Little broke that rule too, co-founding an emergency daycare center at the firm and working part-time for a year so she could care for her newborn daughter. These were career moves that virtually screamed “mommy track” even before the phrase was coined.

Yet, none of this stopped her from becoming the chief operating officer of Washington Post.Newsweek Interactive (WPNI). The job gives Little, a soft-spoken, self-described “empathetic good-listener,” responsibility for the 280 employees who maintain The Washington Post Company’s award-winning online sites, including washingtonpost.com and Newsweek.com (now at Newsweek.msnbc.com). It’s a 24/7 operation that, along with a few competitors, is seeking to determine whether a business can make a profit by providing information to the world for free.

Pursuit of that goal is leading her into new territory. The once-distinct worlds of print and electronic media are blending on the Web. For the user, a news story and a video clip are mouse clicks on the same page. For providers, such as WPNI and NBC, marrying the two requires large media organizations to back off their competitive postures and figure out how to cooperate before some other entity–AOL Time Warner, for example–eats their lunch.

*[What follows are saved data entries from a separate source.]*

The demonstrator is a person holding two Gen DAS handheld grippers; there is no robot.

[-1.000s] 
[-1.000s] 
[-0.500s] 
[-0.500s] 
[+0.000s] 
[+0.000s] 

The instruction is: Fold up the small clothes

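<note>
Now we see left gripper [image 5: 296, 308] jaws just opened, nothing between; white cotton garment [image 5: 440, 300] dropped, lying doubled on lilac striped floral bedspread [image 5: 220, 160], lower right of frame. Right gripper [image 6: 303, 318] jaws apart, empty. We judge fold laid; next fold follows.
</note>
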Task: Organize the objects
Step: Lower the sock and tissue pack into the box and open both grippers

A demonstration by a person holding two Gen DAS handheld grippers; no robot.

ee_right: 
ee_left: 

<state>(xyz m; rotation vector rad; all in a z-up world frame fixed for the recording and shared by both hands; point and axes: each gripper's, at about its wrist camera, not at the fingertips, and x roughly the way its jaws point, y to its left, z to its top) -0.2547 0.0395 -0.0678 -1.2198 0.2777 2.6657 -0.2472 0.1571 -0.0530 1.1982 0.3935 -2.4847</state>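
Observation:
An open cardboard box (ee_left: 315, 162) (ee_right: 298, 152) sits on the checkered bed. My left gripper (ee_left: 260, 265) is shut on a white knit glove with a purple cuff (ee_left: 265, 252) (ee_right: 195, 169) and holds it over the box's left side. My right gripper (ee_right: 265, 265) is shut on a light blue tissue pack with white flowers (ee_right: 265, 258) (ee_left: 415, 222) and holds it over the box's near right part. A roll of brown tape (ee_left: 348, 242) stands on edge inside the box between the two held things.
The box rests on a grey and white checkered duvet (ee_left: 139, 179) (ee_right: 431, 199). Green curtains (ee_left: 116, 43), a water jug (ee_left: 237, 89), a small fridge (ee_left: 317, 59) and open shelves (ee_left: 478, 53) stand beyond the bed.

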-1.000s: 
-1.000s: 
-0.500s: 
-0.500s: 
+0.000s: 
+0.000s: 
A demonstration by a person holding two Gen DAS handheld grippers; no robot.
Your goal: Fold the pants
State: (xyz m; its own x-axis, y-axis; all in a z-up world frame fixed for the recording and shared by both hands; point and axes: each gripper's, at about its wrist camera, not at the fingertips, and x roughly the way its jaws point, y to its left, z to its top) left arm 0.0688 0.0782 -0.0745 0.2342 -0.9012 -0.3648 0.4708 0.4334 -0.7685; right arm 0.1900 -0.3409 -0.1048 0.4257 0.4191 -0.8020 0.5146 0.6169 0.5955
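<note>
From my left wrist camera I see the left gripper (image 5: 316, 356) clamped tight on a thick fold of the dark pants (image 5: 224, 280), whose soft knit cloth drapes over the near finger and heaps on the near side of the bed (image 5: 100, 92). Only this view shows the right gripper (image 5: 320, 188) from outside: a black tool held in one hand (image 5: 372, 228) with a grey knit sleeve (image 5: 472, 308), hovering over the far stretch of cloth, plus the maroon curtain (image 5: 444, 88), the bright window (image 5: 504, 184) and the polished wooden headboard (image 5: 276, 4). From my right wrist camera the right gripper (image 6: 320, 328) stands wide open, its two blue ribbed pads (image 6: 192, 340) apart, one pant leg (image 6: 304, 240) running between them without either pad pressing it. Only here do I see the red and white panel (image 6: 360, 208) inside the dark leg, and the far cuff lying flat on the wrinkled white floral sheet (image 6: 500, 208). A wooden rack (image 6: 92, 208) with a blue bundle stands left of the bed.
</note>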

Unlike dot-bombs, media giants such as the Washington Post and The New York Times have the financial muscle to nurture their online sites through years of unprofitable development. Patience is required. From the constantly shifting world of media mergers to the on-again, off-again progress of broadband, to cyclical downturns in advertising revenues, the online world is in constant flux. The potential payoff, however, is considerable. Online publishing gives the Post, a paper with worldwide brand recognition but more limited circulation, a chance to extend its reach without reference to geography, and hence its appeal to advertisers.

In an Arlington, Va., office building, just a few Metro stops from the Post’s downtown headquarters in the District, Little is envisioning a Web site that will be so important in the lives of users that they will treat it as they do the printed pages of the Post: an essential point of reference in daily life. The work puts her in charge of tech guys, which is a long way from where she began her career.

When she was first applying for jobs, in fact, she slipped into the habit of carrying around her husband’s résumé because so many would-be employers revealed biases by asking about him–sometimes before they asked about her. She, however, had her own litmus test: a note she’d written in law school outlining the need for a national maternity leave policy. “I’d judge a lot about them and their firm on that, actually,” she says. “If they thought it was a ridiculous idea, I didn’t want anything to do with that firm.”

She found a position with the firm of Arnold & Porter. Along the way, despite the firm’s willingness to allow her to work part-time, she learned that this was not an attractive option. “There is a perception at many law firms,” she observed, “that you are not a full player.”

No one told her that part time would be problematic because discussion about how to balance family and work life never took place. In retrospect it seems astonishing to her that an issue so central to the well-being of women was a conversational blank, a gap in the tape.

“It was funny,” she recounts; “I was two years older than most people in my law class and no one ever said, ‘How are we going to manage it all?’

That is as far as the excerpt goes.